Using the Python toolkit Ming to accelerate your MongoDB development

Jul 24 • Posted 2 years ago

This is a guest post from Rick Copeland of Arborian.

Ming is a Python toolkit providing schema enforcement, an object/document mapper, an in-memory database, and various other goodies developed at SourceForge during our rewrite of the site from a PHP/Postgres stack to a Python/MongoDB one.

Why Ming?

If you’ve come to MongoDB from the world of relational databases, you have probably been struck by just how easy everything is: no big object/relational mapper needed, no new query language to learn (well, maybe a little, but we’ll gloss over that for now), everything is just Python dictionaries, and it’s so, so fast! While this is all true to some extent, one of the big things you give up with MongoDB is structure.

MongoDB is sometimes referred to as a schema-free database. (This is not technically true; I find it more useful to think of MongoDB as having dynamically typed documents.
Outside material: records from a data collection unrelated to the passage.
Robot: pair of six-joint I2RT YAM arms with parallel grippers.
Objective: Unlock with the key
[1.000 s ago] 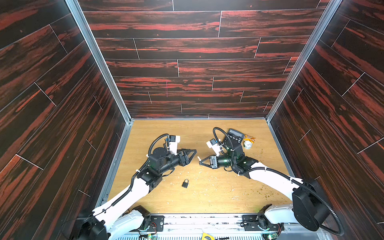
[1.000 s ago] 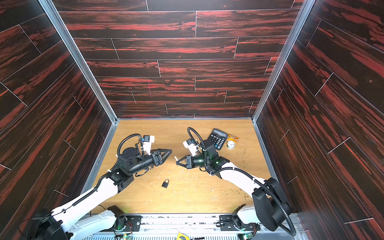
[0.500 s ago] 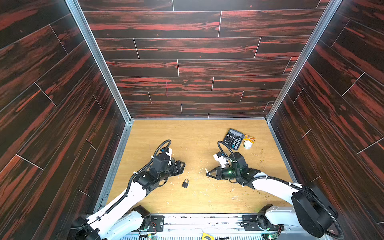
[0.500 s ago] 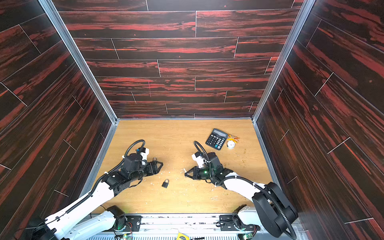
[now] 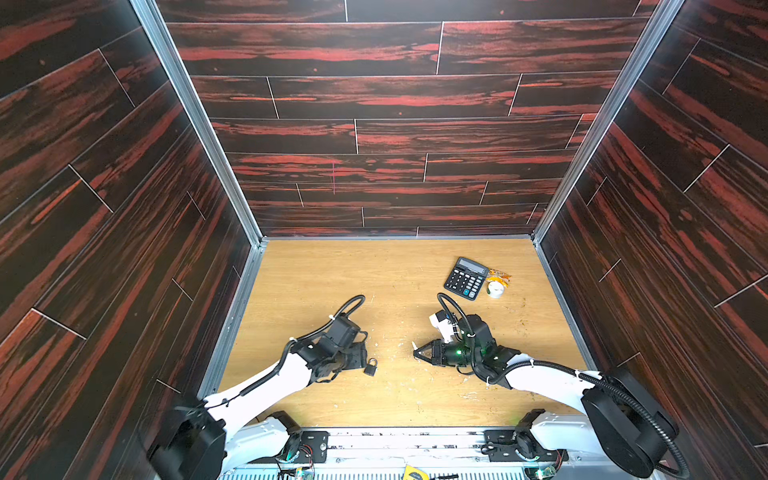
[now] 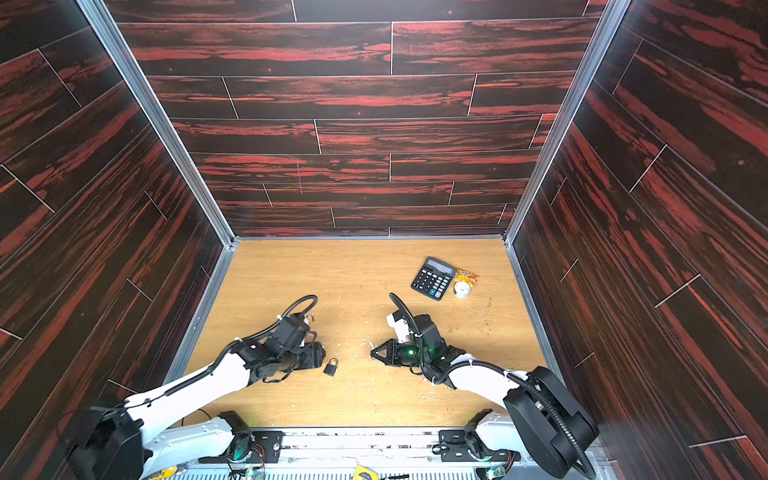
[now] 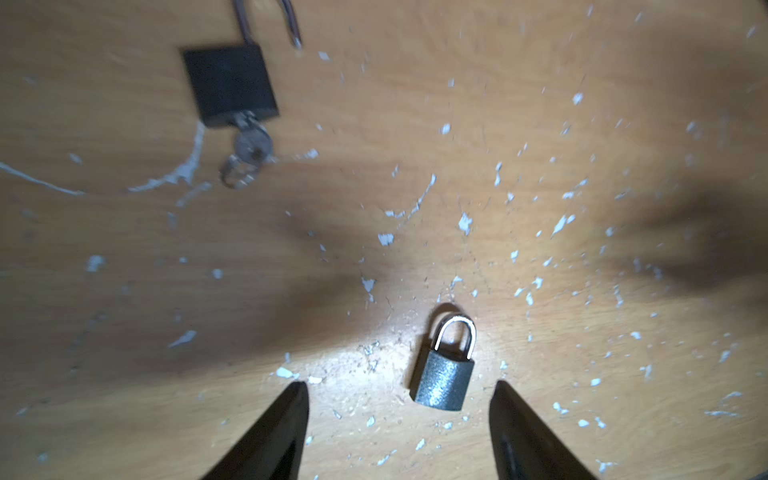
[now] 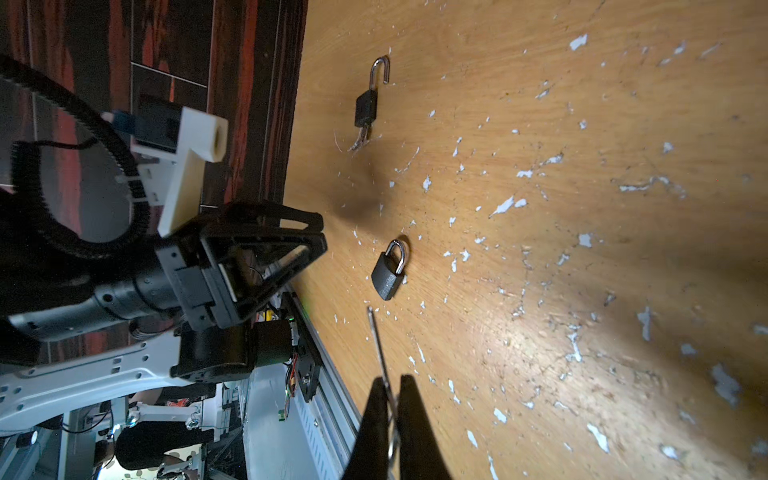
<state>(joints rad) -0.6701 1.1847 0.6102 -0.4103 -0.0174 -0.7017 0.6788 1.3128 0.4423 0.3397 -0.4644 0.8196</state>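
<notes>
Grey padlock [image 7: 444,382] lies flat near centre, partly inside the wide-open left gripper [image 7: 398,384], off-centre. Closing may shove or spin it. Right gripper [image 8: 392,379], just right and slightly farther, pinches the key [image 8: 376,336] by its end. It may pivot on contact. Padlock's long axis runs near-far, shackle far, keyhole end likely near, away from the key.

The left arm [image 5: 266,384] and right arm [image 5: 548,376] have smooth white shells between black joints. At the lower right of both top views is a big round black motor [image 5: 623,432]. A ribbed black cable [image 8: 83,246] loops at each wrist. A green light [image 5: 458,352] glows on the right wrist. The black fingers [image 7: 270,436] taper to points. A white bracket [image 8: 187,166] tops the left wrist.
</notes>
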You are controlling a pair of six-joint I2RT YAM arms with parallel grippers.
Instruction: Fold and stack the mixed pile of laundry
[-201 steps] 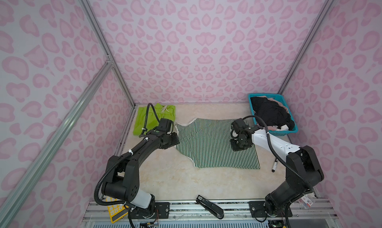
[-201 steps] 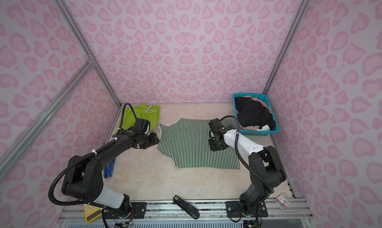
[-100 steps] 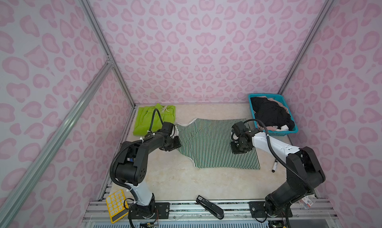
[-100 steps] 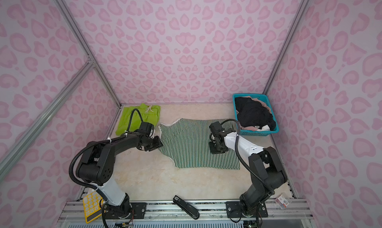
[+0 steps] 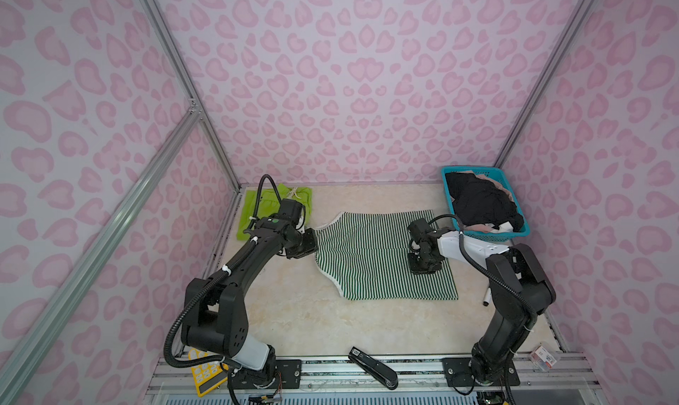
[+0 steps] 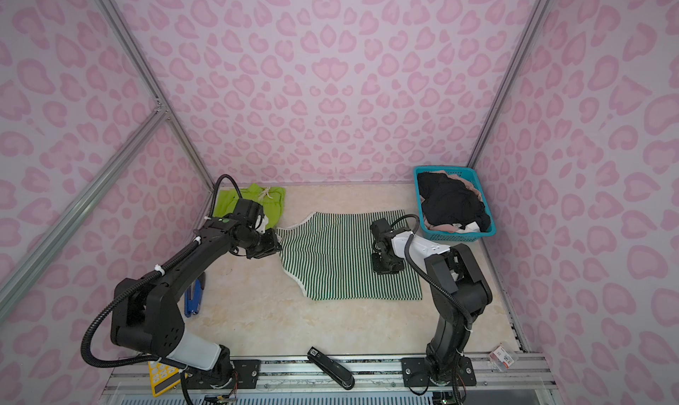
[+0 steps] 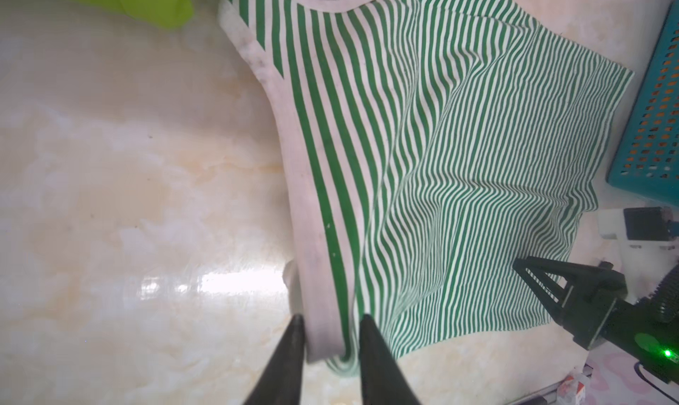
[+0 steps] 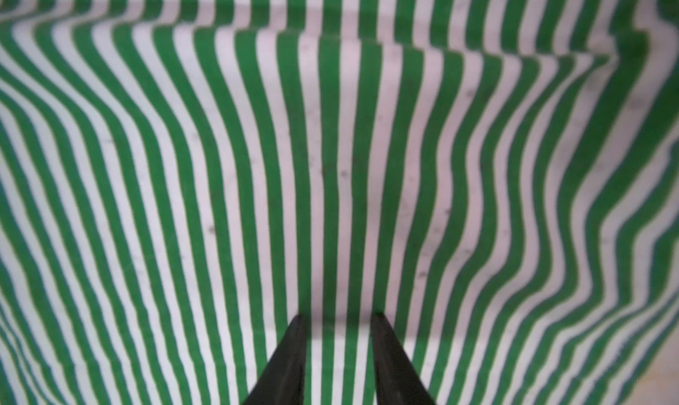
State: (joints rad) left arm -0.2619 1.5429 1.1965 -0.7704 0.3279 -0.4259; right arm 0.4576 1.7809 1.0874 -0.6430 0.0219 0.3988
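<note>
Pink blotched walls close in a pale, marble-look tabletop [image 5: 294, 322]. The green-and-white striped top [image 5: 371, 260] lies spread flat in the middle of it. The left gripper [image 7: 332, 335] sits low at the top's white-trimmed left edge, jaws a little apart with the trim running between them; I cannot tell whether they pinch it. The right gripper [image 8: 338, 322] is down on the cloth near its right side, jaws narrowly apart over flat stripes. The lime-green shorts [image 5: 253, 208] lie in the back left corner. Black and pinkish clothes [image 5: 477, 204] fill the teal basket [image 5: 449, 193] at the back right.
</note>
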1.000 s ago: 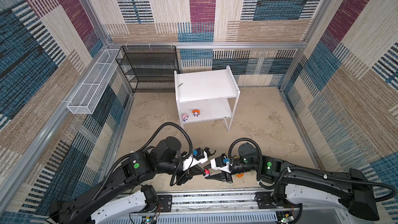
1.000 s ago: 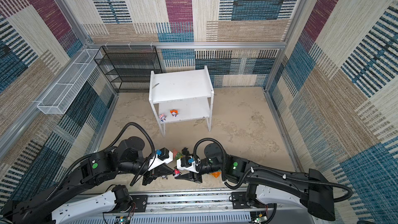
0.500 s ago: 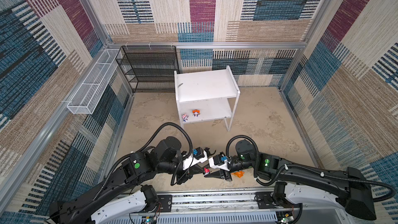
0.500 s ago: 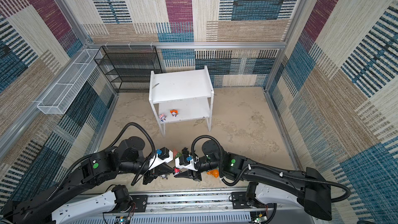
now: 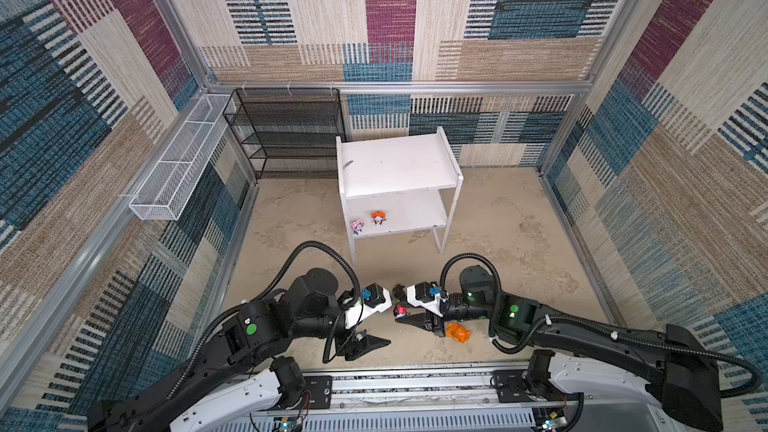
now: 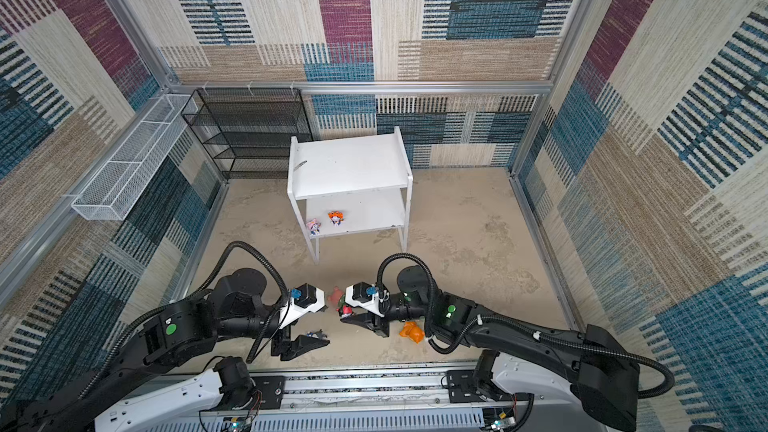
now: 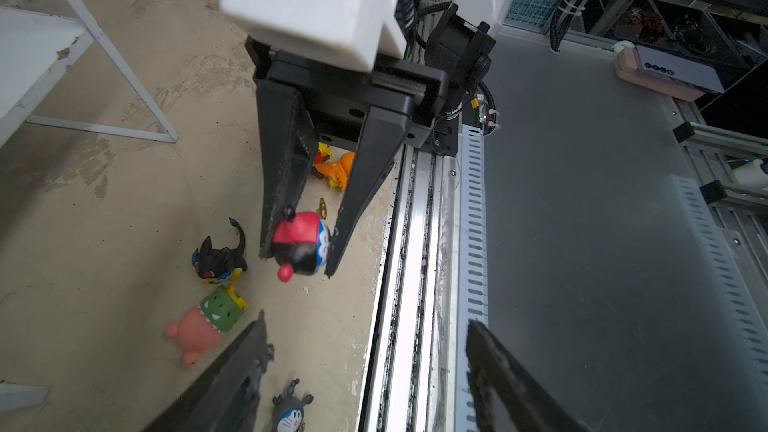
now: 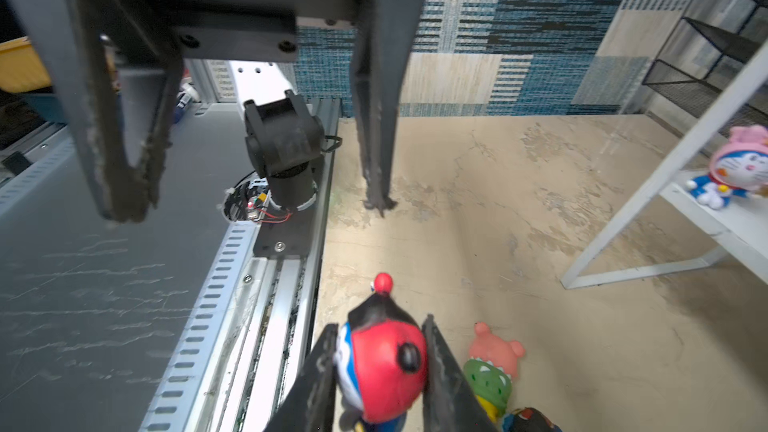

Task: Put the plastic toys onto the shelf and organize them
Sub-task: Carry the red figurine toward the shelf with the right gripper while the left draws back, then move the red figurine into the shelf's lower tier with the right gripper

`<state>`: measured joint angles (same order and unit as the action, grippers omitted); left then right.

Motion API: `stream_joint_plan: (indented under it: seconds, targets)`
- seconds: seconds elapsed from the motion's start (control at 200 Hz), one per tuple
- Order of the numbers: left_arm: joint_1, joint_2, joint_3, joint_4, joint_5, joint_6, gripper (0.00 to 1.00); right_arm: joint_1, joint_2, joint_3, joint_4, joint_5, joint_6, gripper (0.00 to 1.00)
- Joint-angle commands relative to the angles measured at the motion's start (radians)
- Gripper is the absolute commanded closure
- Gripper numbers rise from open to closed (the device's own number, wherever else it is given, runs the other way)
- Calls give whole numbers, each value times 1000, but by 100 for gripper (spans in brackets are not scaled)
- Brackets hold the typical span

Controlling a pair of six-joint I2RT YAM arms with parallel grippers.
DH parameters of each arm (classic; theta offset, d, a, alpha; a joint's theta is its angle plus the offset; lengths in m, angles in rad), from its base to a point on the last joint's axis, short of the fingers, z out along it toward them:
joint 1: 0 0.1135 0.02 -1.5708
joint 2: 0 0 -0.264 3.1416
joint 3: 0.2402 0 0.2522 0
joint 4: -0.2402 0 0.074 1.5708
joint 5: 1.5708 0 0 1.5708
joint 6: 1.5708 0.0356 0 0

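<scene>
**Right gripper** (image 7: 300,259): jaws narrow, clamped on either side of the red-and-black hooded toy (image 8: 386,367).

**Left gripper** (image 7: 365,322): jaws wide apart, holding nothing and touching nothing. It faces the right gripper at close range.

**Shelf** (image 5: 399,164): white, two boards, standing toward the back of the floor (image 5: 519,243). At the front left of the lower board, a pink-hooded toy (image 5: 356,226) and an orange-hooded toy (image 5: 378,218) stand upright, just beside each other.

**Loose on the floor, near the grippers:**
- black-hooded toy (image 7: 218,261)
- pink-and-green toy (image 7: 203,326), just beside the black-hooded toy
- orange toy (image 5: 457,332), lying beside the right arm's wrist
- tiny blue toy (image 7: 289,411), by a left finger
</scene>
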<state>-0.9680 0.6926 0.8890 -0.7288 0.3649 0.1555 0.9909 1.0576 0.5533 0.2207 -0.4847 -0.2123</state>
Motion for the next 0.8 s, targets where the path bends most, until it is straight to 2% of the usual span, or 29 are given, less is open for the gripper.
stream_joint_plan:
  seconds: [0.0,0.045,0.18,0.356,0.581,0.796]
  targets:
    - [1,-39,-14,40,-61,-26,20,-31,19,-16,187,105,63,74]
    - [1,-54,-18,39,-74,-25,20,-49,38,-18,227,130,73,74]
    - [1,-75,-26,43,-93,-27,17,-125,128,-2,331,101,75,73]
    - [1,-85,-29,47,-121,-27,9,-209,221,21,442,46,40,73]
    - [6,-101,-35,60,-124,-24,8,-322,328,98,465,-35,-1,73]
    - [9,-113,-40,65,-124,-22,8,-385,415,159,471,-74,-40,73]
The collection doesn’t tell you anything about the type of documents it contains, but each individual document can be inspected.) While this can be nice, as it’s easy to iterate on your schema quickly in development, it’s also easy to get yourself in trouble the first time your application tries to query by a field that only exists in some of your documents.

The fact of the matter is that even if the database cares nothing about your schema, your application does, and if you play too fast and lose with document structure, it will come back to haunt you in the end. At SourceForge, we created Ming (as in “…the Merciless”, the villan who ruled the planet Mongo in Flash Gordon) to deal with precisely this problem. We wanted a (thin) layer on top of PyMongo that would do a couple of things for you:

  • Make sure that we don’t put malformed data into the database
  • Try to ‘fix’ malformed data coming back from the database

Ming’s Architecture

Ming’s architecture is based on the excellent SQL toolkit SQLAlchemy. While much younger than SQLAlchemy and not including any of its code, MongoDB takes its design inspiration from there.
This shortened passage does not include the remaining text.